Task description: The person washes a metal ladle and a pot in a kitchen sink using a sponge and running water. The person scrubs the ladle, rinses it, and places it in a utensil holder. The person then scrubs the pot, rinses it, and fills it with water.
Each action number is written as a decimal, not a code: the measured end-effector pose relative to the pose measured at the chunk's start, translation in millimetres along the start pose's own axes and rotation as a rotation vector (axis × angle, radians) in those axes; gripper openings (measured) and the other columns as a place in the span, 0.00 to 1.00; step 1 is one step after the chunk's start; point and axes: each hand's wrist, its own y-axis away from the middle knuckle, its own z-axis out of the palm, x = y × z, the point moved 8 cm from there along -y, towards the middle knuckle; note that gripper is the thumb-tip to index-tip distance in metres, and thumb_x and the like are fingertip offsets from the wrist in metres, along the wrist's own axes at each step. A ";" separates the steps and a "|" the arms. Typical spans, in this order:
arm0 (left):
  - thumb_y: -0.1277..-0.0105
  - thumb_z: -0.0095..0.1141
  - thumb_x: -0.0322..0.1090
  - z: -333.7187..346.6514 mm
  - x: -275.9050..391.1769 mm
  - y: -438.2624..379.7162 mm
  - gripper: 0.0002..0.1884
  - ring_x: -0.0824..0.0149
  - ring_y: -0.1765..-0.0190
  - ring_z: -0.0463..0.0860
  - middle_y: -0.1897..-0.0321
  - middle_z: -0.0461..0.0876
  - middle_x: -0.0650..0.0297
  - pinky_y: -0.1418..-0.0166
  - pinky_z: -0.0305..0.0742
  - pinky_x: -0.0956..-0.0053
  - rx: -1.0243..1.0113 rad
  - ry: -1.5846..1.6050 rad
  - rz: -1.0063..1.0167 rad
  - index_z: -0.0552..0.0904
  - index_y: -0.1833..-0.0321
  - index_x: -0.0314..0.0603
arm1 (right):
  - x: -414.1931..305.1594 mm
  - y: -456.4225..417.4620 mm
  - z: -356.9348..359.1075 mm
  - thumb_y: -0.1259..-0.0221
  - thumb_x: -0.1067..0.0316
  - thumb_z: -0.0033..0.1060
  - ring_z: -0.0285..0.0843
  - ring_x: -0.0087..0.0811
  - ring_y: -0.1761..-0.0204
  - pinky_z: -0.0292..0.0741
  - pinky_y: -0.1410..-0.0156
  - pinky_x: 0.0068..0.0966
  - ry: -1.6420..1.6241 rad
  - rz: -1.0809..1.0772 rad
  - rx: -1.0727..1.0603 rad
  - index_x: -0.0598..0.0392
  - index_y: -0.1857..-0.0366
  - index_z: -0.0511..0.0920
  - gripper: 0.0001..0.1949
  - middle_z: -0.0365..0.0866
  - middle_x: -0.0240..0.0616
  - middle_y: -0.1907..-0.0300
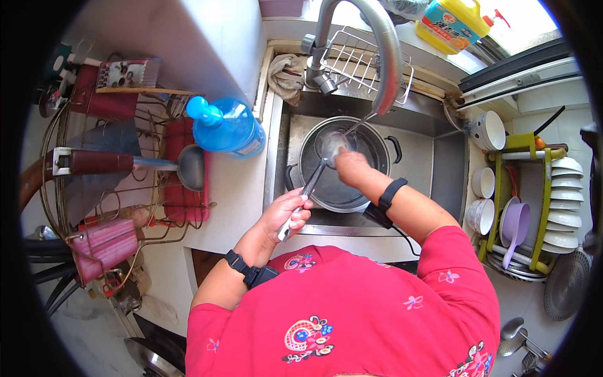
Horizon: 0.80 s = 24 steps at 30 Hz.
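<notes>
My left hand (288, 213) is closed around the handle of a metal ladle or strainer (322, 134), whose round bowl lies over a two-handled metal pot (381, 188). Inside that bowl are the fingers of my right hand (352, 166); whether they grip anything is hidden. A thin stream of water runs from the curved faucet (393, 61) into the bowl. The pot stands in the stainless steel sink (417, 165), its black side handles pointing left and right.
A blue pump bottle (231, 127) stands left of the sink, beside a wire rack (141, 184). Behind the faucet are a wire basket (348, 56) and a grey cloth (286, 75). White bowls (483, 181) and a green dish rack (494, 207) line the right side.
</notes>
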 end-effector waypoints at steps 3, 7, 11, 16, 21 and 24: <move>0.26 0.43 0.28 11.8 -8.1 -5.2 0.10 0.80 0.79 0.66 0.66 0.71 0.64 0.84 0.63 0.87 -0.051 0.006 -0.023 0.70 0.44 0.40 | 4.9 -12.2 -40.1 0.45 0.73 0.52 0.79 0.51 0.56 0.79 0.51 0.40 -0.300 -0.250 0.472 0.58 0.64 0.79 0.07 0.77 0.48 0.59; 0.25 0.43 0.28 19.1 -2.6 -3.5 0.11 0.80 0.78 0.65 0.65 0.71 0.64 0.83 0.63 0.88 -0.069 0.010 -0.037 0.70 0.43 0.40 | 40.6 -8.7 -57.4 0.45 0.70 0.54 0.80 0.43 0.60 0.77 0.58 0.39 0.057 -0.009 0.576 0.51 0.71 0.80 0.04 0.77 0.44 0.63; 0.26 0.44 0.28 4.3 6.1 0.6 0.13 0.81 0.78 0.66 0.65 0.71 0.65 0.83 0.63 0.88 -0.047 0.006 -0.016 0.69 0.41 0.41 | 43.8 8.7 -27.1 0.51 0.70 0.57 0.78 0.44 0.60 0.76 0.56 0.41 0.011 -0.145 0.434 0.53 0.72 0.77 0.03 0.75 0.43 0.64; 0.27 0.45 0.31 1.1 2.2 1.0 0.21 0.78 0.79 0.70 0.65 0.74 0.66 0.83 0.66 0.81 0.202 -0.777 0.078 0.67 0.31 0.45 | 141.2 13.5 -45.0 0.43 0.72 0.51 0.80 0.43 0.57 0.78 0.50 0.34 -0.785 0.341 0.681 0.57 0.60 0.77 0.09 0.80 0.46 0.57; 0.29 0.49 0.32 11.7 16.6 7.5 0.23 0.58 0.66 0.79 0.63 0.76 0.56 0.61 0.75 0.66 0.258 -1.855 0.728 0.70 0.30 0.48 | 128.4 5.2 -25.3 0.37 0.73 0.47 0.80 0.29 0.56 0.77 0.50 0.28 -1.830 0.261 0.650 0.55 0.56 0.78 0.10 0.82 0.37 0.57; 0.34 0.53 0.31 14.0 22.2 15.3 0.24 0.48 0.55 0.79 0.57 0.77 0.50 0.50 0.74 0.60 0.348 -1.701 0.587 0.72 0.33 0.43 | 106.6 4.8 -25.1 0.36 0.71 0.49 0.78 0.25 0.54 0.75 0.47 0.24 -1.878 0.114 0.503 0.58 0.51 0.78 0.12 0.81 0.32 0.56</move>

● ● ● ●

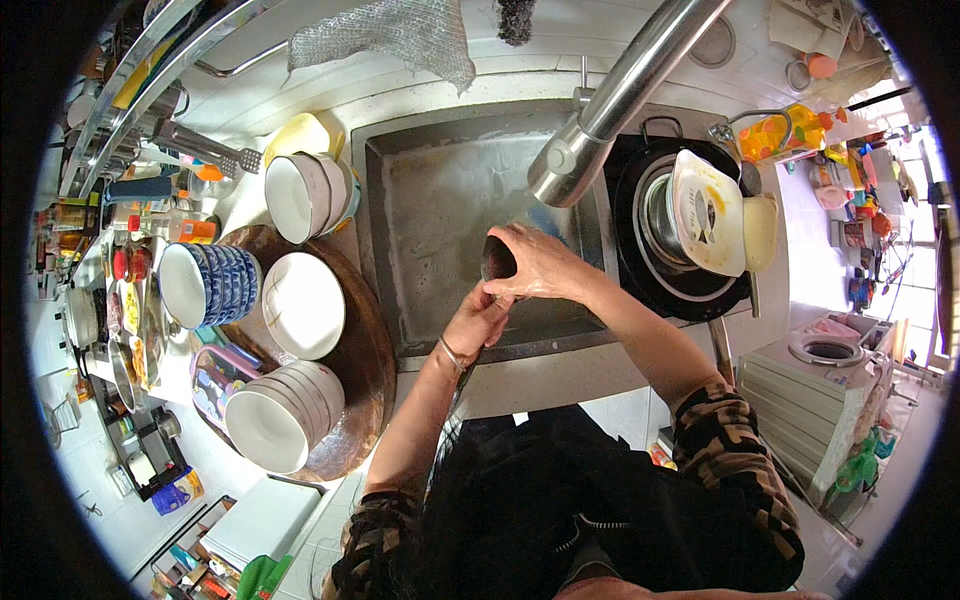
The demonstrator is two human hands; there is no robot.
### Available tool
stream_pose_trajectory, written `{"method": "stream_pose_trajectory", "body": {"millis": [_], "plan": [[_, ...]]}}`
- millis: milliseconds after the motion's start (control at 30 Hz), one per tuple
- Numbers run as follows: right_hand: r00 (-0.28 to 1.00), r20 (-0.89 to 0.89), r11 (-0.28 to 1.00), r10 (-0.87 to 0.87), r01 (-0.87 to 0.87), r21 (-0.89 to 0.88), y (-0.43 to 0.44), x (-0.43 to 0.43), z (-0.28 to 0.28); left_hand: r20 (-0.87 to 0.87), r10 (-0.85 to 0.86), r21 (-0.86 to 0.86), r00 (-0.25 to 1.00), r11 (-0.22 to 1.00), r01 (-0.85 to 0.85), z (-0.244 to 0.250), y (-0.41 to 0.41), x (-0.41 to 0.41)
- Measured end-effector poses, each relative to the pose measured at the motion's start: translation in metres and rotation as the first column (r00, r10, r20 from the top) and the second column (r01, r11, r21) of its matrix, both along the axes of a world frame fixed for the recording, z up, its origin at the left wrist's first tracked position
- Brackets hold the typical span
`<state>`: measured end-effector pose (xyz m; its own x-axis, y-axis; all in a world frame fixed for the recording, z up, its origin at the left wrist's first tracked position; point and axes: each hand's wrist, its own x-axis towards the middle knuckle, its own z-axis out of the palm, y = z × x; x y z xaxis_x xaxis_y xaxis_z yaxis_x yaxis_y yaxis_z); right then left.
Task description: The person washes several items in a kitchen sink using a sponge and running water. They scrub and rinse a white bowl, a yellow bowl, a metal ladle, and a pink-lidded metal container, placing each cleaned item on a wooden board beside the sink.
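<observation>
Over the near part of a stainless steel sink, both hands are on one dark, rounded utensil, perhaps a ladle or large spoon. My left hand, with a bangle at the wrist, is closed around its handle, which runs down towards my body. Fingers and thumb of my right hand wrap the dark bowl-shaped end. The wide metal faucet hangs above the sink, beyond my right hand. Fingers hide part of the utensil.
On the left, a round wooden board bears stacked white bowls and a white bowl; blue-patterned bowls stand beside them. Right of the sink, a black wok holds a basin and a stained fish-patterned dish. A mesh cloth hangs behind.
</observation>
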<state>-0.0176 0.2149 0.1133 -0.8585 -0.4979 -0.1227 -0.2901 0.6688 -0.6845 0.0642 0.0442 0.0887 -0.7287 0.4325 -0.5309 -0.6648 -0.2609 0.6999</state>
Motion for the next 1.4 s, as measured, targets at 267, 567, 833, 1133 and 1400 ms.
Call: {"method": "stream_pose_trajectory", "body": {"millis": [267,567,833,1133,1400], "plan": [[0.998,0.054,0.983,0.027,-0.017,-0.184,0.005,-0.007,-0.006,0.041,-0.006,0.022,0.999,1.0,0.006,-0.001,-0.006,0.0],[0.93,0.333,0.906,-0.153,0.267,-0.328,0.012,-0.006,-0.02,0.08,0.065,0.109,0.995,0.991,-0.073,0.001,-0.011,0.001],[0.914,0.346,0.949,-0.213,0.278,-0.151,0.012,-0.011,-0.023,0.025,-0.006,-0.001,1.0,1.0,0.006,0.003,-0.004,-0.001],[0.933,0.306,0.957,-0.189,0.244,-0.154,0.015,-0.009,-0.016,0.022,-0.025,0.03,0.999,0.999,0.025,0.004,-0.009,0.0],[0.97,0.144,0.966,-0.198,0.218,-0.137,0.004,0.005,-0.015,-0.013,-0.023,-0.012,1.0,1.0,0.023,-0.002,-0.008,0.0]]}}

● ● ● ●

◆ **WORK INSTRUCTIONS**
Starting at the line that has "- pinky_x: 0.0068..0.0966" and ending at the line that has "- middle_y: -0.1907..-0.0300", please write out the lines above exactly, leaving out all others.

◆ **PROBLEM SOLUTION**
  - pinky_x: 0.0068..0.0966
  - ry: -1.6420..1.6241 rad
  - rz: -1.0809..1.0772 rad
  - rx: -1.0727..1.0603 rad
  - index_x: -0.0598..0.0392
  - index_y: -0.1857..-0.0366
  - index_z: -0.0511..0.0920
  - gripper: 0.0001..0.1949
  - middle_z: -0.0365..0.0866
  - middle_x: -0.0240..0.0616
  - middle_y: -0.1907..-0.0300

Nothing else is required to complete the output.